Adaptive management allows us to continue to refine and improve our restoration techniques in ways that lead to more successful outcomes. Small-scale pilot studies can play a significant role in avoiding large-scale failures and developing better management strategies that allow managers to adapt to local challenges. For example, our small-scale mussel-addition experiment, with multiple attempts to exclude predators, was ultimately unsuccessful. However, in successfully excluding geese from our predator cages, we obtained data that supported installation of more robust goose-exclusion fencing. The new fencing led to robust growth and levels of denitrification similar to those in an existing marsh within only one year. We also learned from our difficulties in establishing mussels. Excluding mussel predators remains a significant ongoing challenge in this site relative to similar restorations in New York City (Zhu et al. 2019). To avoid unnecessary costs, future restorations should consider context-specific biotic challenges when planning living shoreline designs in the same way they consider context-specific abiotic constraints such as elevation and potential rates of erosion.

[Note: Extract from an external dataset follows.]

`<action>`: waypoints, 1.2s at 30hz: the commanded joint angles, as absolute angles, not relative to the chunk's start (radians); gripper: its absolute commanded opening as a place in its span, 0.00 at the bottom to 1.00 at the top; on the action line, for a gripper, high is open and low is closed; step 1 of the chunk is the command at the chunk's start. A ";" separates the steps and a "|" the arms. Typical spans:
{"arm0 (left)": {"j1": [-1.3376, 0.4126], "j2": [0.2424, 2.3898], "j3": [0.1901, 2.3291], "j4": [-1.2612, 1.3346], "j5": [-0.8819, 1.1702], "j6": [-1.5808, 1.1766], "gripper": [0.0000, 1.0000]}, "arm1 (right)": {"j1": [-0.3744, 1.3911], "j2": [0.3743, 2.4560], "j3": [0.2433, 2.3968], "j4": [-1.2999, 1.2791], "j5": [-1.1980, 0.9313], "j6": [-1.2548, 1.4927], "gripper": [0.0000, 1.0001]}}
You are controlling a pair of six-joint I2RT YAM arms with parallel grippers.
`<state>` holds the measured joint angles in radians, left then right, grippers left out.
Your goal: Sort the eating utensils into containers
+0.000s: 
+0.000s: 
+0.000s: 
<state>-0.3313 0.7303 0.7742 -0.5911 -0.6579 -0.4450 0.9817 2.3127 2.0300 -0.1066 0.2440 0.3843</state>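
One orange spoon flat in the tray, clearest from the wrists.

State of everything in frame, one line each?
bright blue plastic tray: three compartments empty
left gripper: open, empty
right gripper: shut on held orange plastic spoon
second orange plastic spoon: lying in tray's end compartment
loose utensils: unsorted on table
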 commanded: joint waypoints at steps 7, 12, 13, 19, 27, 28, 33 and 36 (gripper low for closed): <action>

Urban marsh restoration is more likely to be successful when managers understand site-specific conditions. Knowing potential species interactions prior to restoration allows us to anticipate challenges and avoid devoting excess resources in high-predation areas. Pre-restoration surveys and pilot studies are especially important for urban locations, where options for controlling herbivore and predator abundance are more limited. For example, noisemaking devices, hunting, and round-ups are often used to control goose populations in agricultural settings, but are less feasible in urban environments (Curtis and Braband 2022). The sound of gunshots, whether real or simulated, is not advisable in densely populated areas, and urban goose populations quickly acclimate to auditory and visual deterrents (Curtis and Braband 2022). Parks also often have strict regulations regarding trapping or hunting of nuisance species. We also cannot ignore the possibility that control of one nuisance species (e.g., racoons) could have unintended consequences for the abundance of another nuisance species (e.g., reduction in goose egg predation). Greater awareness of potential species interactions in urban settings could contribute to future restoration success. For example, preliminary studies using camera traps have identified landscape features that may contribute to local abundance of raccoons (Stark et al. 2020, Mowry et al. 2023). These types of studies could provide useful data to inform site-specific restoration goals.

Ultimately, the living shoreline project at Sherman Creek has enhanced net nitrogen storage and removal relative to the pre-existing habitats (i.e., rip-rap and mudflat) and taught us valuable lessons about biotic constraints on urban restoration. Continual monitoring for restored sites similar to Sherman Creek, which face considerable abiotic and biotic pressure, will likely be necessary to ensure they continue to experience the success and provide the benefits we have documented.